# Clustering

In [None]:
from sklearn.cluster import KMeans
from sklearn.mixture import GaussianMixture
from sklearn.metrics import silhouette_score
from sklearn.model_selection import train_test_split
from sklearn.metrics import pairwise_distances
import numpy as np
import pandas as pd

This notebook provides functions to compute and evaluate Clustering. 2 methods are implemented; K-means and Gaussian Mixture Models (GMM).

The different functionalities are the following:

- Function to fit clusters: fit_cluster
    This function handles 2 types of clustering: K-means and GMM. It necessitates as parameter the number of cluster (resp. guassian mixtures for GMM).

- Function to predict clusters: predict_cluster
    This function applies the model on a sample to attribute clusters.

- Functions to evaluate the clusters on the training sample and validation set: evaluate_cluster_train and evaluate_cluster_validation
    These functions compute the following metrics: 
    - Silhouette score
    - Intra-cluster inertia: measures the sum of squares of distances between each data point and its assigned cluster centroid.
    - Extra-cluster inertia: measures the total dispersion of data points relative to their centroids.
    - Davies-Bouldin index: measures the average similarity between each cluster and its most similar clusters.
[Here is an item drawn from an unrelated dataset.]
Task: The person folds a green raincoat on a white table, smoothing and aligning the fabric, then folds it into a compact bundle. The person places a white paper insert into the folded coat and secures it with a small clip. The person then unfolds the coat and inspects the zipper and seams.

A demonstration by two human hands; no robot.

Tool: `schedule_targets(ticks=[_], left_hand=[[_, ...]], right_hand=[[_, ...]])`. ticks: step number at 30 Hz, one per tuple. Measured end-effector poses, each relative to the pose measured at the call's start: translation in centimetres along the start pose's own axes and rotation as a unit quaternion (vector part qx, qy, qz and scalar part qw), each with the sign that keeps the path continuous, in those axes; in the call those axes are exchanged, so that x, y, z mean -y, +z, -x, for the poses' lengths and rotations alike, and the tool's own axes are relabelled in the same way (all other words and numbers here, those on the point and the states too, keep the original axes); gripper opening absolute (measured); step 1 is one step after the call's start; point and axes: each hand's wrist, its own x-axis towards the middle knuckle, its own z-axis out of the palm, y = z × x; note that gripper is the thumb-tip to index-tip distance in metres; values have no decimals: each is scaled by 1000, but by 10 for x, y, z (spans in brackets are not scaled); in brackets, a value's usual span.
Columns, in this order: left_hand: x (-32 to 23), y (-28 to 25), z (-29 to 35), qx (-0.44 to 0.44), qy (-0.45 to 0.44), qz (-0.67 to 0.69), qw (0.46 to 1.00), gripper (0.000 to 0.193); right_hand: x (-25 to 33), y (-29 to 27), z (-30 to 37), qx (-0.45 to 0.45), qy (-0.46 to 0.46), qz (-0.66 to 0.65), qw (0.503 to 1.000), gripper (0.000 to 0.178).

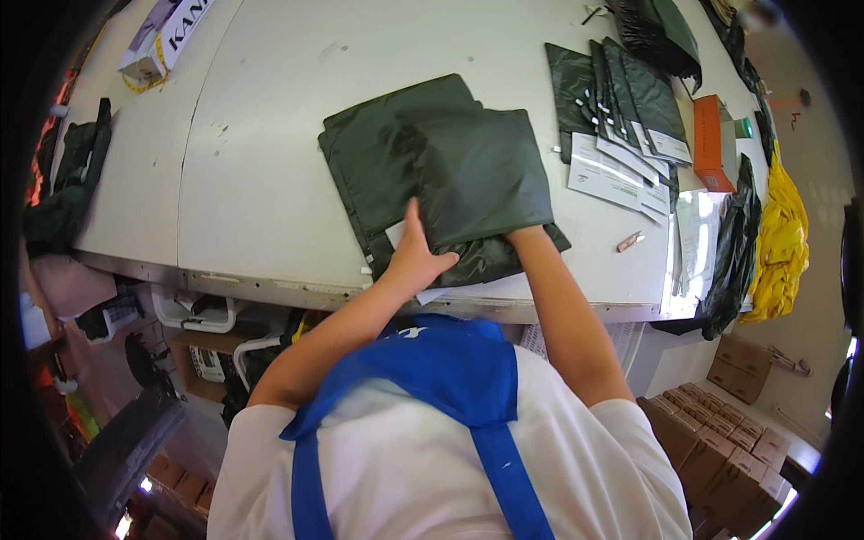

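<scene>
A folded piece of thin, glossy dark green material (486,171) lies on the white table in front of me, in several layers with small white tags at its left edge. It could be a garment or a bag; I cannot tell. My left hand (417,256) is at its near left part, thumb and a finger spread apart, touching the lower layer. A white paper corner (394,234) shows beside that hand. My right hand (525,236) reaches beneath the upper layer at the near right, and its fingers are hidden by the material.
Several dark green folded packets (621,90) with white printed sheets (616,175) lie at the right, near an orange box (711,144). A small pinkish object (631,241) sits nearer. Yellow material (781,243) hangs at the far right. A white box (166,49) stands back left.
</scene>
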Motion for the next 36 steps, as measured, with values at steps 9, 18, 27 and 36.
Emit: schedule_targets(ticks=[9, 18, 27, 36], left_hand=[[-70, 50, -54, 222, 353, -375, 828, 31], [-60, 45, -35, 245, 426, -420, 763, 56], [-48, 99, -46, 204, 460, -309, 807, 7], [-61, 112, -45, 250, 308, -414, 819, 15]], right_hand=[[59, -28, 31, 72, 38, 211, 974, 70], [40, 1, 49, -4, 20, 158, 987, 69], [36, 7, 54, -20, 12, 137, 990, 68], [27, 15, 50, -39, 6, 122, 992, 68]])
A lower value indicates better separation between clusters.

- Function to optimize the hyperparameter: gridsearch_cluster_hyperparametres
    This function aims at selectinig the optimal number of clusters for K-means and Gaussian Mixtures for GMMs.

- Function to compute a Cross-Validation: train_cluster_CV
    This function:
    - Split the sample into a training set (80%) and a test one (20%)
    - Train the clustering task on the training set (function fit_cluster)
    - The model is then applied to both training and validation sets (function predict_cluster)
    - The different metrics are computed on both samples (functions evaluate_cluster_train and evaluate_cluster_validation)
    - 2 Dataframes are returned (one on the training and on the validation test) containing for each fold the different metrics

- Function to visualize the clusters through PCA or t-SNE dimension reduction techniques: PCA_caracteristic
    This function is developed for maximum 5 clusters. It takes as input a dataframe containing the different attributes of the samples (categorical variable, for example Chemiotherapy Y/N or type of Chemiotherapy = {adjuvant, neoadjuvant, both}). For each attribute, a plot is displayed emphasizing the distribution of the different values of attributes regarding the cluster the sample belong to.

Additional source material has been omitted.